1. Возник знаменитый вопрос о том, распространяется ли название союзников только на участников договора при его заключении или также и на присоединяющихся впоследствии, как было предусмотрено в договоре, заключенном между римским и карфагенским народами после войны за Сицилию: «Союзники обоих народов для каждого народа да будут неприкосновенны». Отсюда римляне выводили, что хотя они ничего не выиграли вследствие неутверждения карфагенянами договора римлян с Газдрубалом о воспрещении перехода через реку Эбро, тем не менее если бы карфагеняне одобрили факт осады Ганнибалом сагунтинцев, которых после заключения договора римляне признали своими союзниками, то можно было бы объявить войну карфагенянам за нарушение союзного договора. Основание этого Ливий (кн. XXI) излагает следующим образом. «Сагунтинцам было дано достаточное ручательство путем исключения союзников обоих народов, поскольку не было добавлено ни о первоначальных союзниках, ни о могущих стать ими впоследствии[750]. Так как была возможность привлекать новых союзников, то кто же почел бы справедливым привлекать в союз без оказания услуг и не защищать принятых в союз, лишь бы только ни союзников карфагенян не побуждать к отпадению, ни отпавших добровольно не принимать в союзники?» Это почти дословно совпадает со сказанным у Полибия («История», кн. III).

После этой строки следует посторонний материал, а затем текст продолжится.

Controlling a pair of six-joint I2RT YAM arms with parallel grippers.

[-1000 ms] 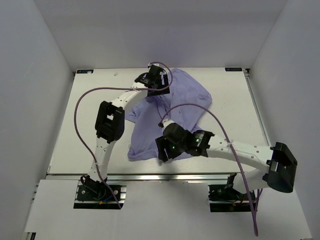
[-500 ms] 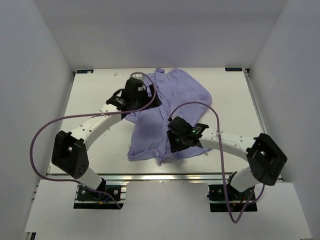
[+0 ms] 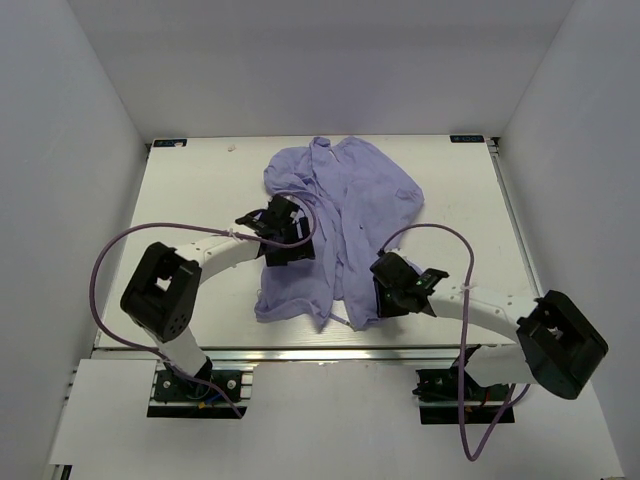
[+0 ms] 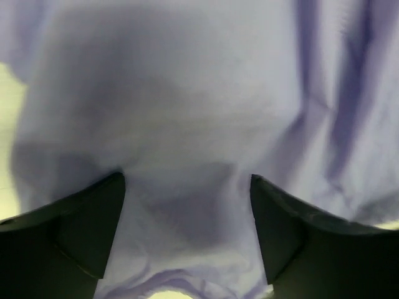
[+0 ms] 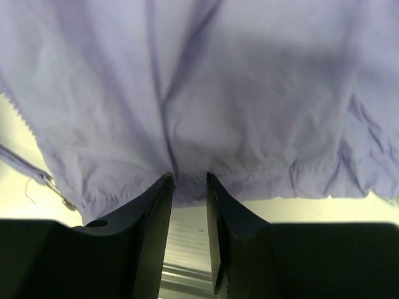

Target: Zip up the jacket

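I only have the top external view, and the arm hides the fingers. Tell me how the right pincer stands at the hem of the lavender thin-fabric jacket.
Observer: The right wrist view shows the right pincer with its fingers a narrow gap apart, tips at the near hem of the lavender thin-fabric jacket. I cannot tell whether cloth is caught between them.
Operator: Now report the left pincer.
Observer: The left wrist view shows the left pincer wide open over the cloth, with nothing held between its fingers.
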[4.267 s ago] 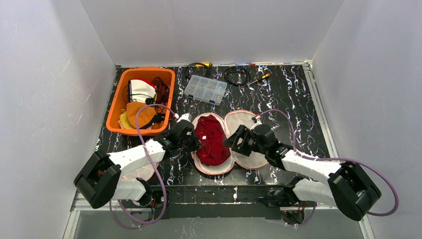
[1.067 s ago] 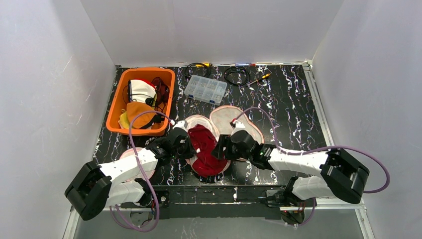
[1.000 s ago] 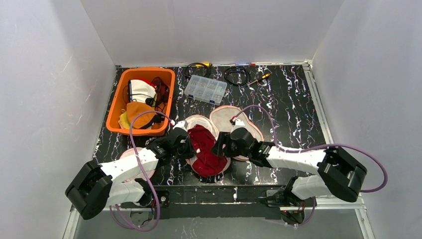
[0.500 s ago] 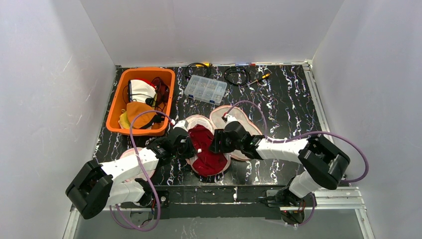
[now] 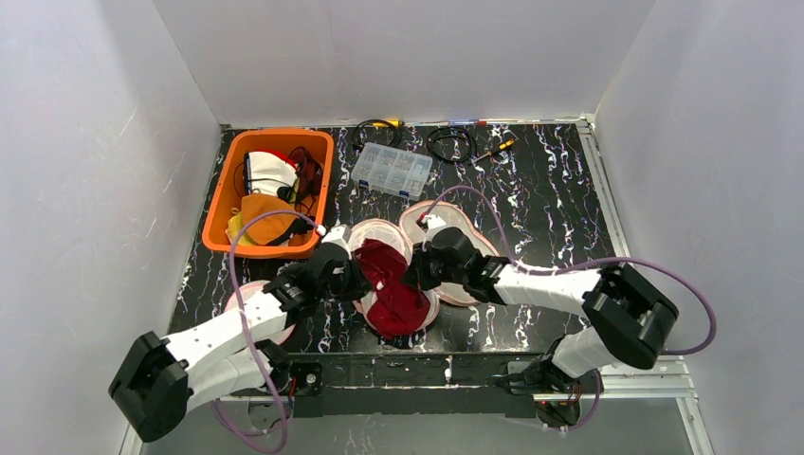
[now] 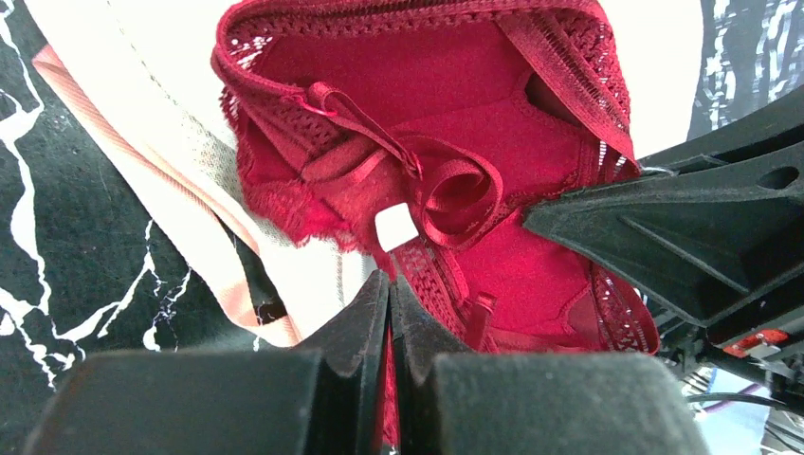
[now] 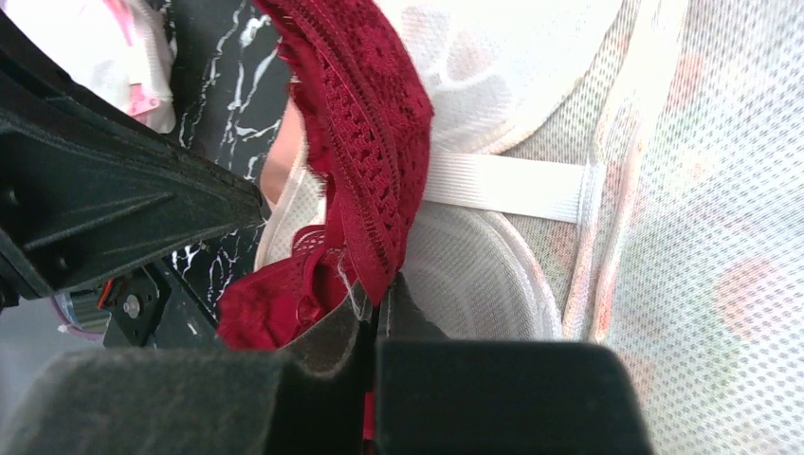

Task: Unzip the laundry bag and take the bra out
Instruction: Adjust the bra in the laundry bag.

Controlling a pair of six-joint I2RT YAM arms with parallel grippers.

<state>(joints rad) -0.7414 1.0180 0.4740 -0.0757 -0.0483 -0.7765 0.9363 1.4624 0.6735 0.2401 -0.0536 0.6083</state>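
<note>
Clamping from the left, the left gripper (image 6: 390,284) is closed on the red bra (image 5: 395,289), which sits partly inside the unzipped laundry bag (image 5: 377,230). The right gripper (image 7: 374,296) pinches its lace edge. Unzipping appears done; lifting the bra clear remains.

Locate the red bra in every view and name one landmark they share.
Top external: red bra at table centre, in the opened laundry bag.
Left wrist: fills the upper middle, above the shut left gripper.
Right wrist: lace edge hangs from top centre into the shut right gripper.
Shared landmark: the bag's white mesh under the bra.
</note>
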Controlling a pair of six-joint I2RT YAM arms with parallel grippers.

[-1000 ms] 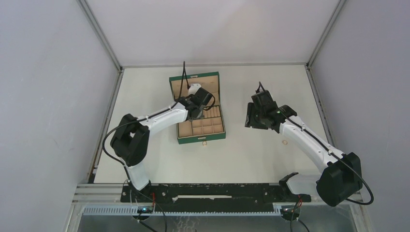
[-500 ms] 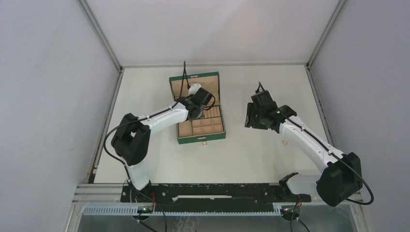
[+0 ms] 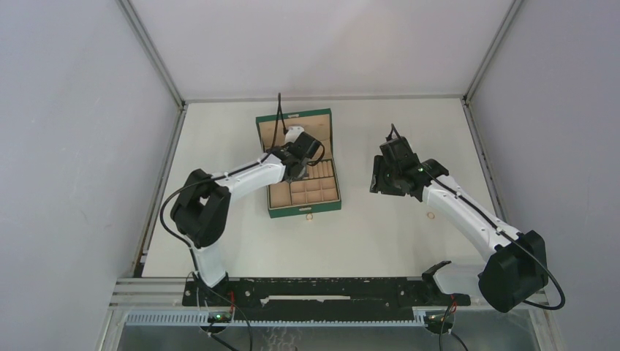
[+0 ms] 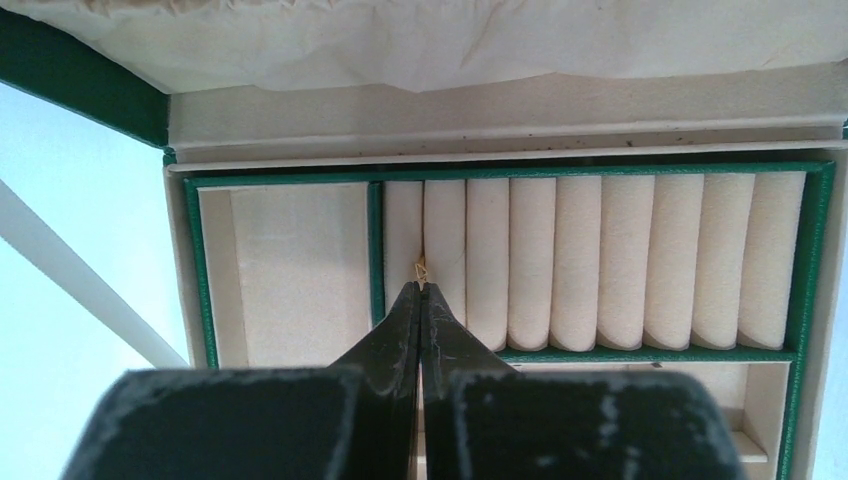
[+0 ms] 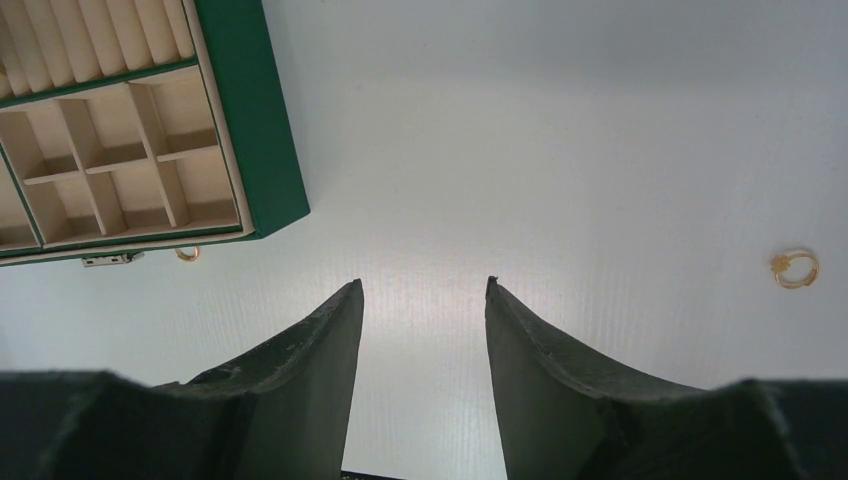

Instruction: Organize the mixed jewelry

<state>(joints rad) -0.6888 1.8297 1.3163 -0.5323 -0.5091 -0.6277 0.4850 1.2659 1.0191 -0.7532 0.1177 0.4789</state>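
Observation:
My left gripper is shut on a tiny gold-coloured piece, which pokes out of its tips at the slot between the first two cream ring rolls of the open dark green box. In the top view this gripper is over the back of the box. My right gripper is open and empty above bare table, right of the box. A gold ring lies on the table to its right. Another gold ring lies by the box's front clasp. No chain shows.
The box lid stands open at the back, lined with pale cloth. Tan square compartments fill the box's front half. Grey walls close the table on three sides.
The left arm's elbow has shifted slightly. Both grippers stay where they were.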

Что нам нужно отметить? Без сомнения, словом «союзники» можно обозначать в тесном смысле тех, кто был союзником во время заключения договора, но оно может получить и другое, более широкое значение, распространяющееся также и на будущих союзников, без нарушения правильности смысла речи. А какое именно толкование заслуживает предпочтения, должно быть ясно из ранее изложенных правил. Согласно им, как мы сказали, нельзя здесь предполагать будущих союзников, так как речь идет о расторжении договора как неблагоприятствующего, а также о лишении карфагенян свободы принуждать вооруженной силой тех, кто, по их мнению, причинил им обиду, такая свобода естественна, и, нужно полагать, от нее нельзя отказаться необдуманно[751].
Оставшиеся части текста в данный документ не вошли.